“Operation Magic Carpet.” That is the nickname given to a series of flights back and forth between the city of Aden, in Yemen, and Israel, in the years just following Israeli independence. This was just one operation of many across the region, because at the time hundreds of thousands of Jewish refugees had to vacate their hostile homes and find their way to Israel.
Yemenite Jewish refugees had sought to leave what was a troubled state of affairs in Yemen, including a civil war and economic devastation. The Imam of Yemen had allowed most of the Jews to go.
Officially called “Operation On Wings of Eagles,” this has been portrayed as an almost mystical story. A scramble on the part of the Yemenite Jews, who trekked to Aden, which was under British control at the time. A successful airlift of nearly 50,000. A religious significance, as they were to finally make aliyah. The name of the operation was based on a pasuk, Exodus 19:4, in which G-d states “how I carried you on eagles’ wings and brought you to Myself.” But, while this is a fascinating picture involving heroic pilots and determined Yemenite Jewish refugees, things may not have been so rosy.
Esther Meir-Glitzenstein, a historian who specializes in Jewish history in Arab countries including Yemen, notes in a journal article many failures on the part of the organizers, pointing out that the Yemenite Jews waiting in Aden had to endure “hot climatic conditions and heavy sandstorms, and there was a shortage of food, medicine, and medical care.” Hundreds sadly died.
The organizing on the ground had great difficulties. However, when we turn our attention to the air, we can find the heroic team of Alaska Airlines carrying out this operation (quite literally). The pilots of Alaska Airlines took extraordinary efforts and risks and we should applaud the overall successful accomplishment on their part of bringing almost 50,000 Yemenite Jews to Israel during this toll-taking, yet remarkable operation.
So, what got Alaska Airlines involved in the first place? As it happens, the president, James Wooten, was what The Jewish Week describes as “a humanitarian businessman,” with a history including providing aid to West Germans as well as bringing Jews to Israel from Iraq and Iran.
Marvin Goldman explains in his book El Al: Israel’s Flying Star that El Al needed help because they had to use their limited fuel for the war effort and the Arab countries restricted their airspace.
The American Jewish Joint Distribution Committee (JDC) asked Wooten for assistance in transporting the Yemenite Jews to Israel. Joe Spier describes in an article for Aish how Wooten was eager to help, but the Chairman of the Board was more skeptical and “insisted Wooten front the funds himself.” So, he did. Wooten secured the money from a travel agency connected to the JDC, and Operation Magic Carpet was a go.
They had to replace the normal seats on the plane with benches, Spier explains, so that they could bring more people onto the flight. 120 people were now able to fit onto a plane only intended to hold 50. They also had to bring in extra fuel tanks.
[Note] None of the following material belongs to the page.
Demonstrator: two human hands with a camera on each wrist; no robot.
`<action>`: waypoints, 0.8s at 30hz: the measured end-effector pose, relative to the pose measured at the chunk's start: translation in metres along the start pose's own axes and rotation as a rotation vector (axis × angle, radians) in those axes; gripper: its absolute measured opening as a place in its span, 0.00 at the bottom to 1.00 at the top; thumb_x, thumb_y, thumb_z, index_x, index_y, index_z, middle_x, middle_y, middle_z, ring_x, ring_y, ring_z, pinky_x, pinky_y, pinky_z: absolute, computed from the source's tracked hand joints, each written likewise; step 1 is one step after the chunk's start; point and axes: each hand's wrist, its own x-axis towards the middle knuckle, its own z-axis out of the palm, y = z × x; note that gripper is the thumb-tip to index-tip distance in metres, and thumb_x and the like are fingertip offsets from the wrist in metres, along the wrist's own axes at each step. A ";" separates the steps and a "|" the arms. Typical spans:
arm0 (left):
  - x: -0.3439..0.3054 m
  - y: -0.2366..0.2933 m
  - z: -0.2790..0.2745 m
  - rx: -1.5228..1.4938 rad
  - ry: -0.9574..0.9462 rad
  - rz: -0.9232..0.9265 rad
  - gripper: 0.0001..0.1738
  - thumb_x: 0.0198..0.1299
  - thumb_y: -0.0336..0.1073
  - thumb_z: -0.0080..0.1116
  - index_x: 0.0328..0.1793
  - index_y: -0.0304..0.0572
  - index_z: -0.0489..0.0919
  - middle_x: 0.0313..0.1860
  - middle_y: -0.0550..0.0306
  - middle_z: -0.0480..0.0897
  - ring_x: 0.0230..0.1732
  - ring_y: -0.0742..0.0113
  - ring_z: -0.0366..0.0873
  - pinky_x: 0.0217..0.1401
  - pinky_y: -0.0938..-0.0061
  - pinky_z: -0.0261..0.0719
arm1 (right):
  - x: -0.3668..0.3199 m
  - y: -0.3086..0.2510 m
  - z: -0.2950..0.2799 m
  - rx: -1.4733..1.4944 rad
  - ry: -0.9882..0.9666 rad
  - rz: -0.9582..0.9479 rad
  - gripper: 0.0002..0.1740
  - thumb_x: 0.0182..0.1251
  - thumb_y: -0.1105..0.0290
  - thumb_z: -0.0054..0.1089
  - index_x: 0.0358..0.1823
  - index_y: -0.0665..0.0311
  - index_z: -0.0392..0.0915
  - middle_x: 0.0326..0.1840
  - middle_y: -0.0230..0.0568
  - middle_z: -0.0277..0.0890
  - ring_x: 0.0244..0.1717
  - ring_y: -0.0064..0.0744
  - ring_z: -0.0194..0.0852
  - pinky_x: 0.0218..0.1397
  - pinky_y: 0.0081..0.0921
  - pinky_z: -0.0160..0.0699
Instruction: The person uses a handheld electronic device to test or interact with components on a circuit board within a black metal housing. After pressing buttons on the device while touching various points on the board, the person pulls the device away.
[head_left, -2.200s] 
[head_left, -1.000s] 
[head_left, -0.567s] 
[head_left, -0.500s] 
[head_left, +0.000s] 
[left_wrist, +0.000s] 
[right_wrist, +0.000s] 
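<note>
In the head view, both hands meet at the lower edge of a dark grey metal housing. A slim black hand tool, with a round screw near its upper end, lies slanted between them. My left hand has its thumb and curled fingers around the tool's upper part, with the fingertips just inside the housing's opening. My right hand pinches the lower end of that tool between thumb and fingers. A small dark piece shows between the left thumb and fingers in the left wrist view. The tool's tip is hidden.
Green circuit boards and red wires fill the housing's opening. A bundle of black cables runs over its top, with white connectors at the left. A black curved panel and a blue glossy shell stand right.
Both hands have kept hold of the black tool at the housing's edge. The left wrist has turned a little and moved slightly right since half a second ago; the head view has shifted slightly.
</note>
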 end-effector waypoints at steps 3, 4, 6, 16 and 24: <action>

When, in the midst of the operation, they could no longer continue under Alaska Airlines, the pilots established a new company, the Near East Air Transport, and carried on with their efforts. It was effectively Alaska Airlines under a different name.
Bob Maguire was the pilot in charge of Operation Magic Carpet. “Moving that many people under those conditions required an operation that would have been illegal under U.S. aviation rules,” he said in an interview with Alaska Airlines. He also flew way more hours than he would be allowed back at home. The operation even contributed to health problems he had which caused him to lose his pilot’s license: “I didn’t find out until later that there were parasites in the water where we swam in Aden that contributed to the problem.”
Stanley Epstein, another of the pilots involved in this mission, recalled to Alaska Airlines how Maguire had to land in Egypt, which was hostile territory, because their plane ran out of fuel. Using his wits, Maguire told airport officials that some of the passengers had smallpox. “They wanted him out of there right away,” Epstein said. “So he got some fuel and left.”
Maguire, whose father happens to have been a judge in the Nuremberg Trials, was dubbed the “Irish Moses” by David Ben-Gurion, and he was honored by the Simon Wiesenthal Center.
Epstein also remembered how the airline “painted an eagle with outstretched wings over the door of each airplane.” This is of course alluding to the official name of the operation, “On Wings of Eagles.” He continued: “They were living their legend and Alaska Airlines helped fulfill that legend.”
Also helping in the operation were Warren and Marian Metzger. He was a pilot and she was a flight attendant. They managed to find time during this mission to…get married.
Elgen Long was the last surviving pilot of Operation Magic Carpet (he passed away in 2022). The New York Jewish Week reported on a ceremony hosted by StandWithUs which honored Long in 2017. Long spoke of the dozen flights that he participated in, and recalled how they packed as many people as they could onto the plane. “Everyone you could take, was a life you saved,” he said.
While certainly a dire situation, the successful airlift of tens of thousands of Yemenite Jews from Aden to Israel was a remarkable and praiseworthy accomplishment on the part of Alaska Airlines and its crew.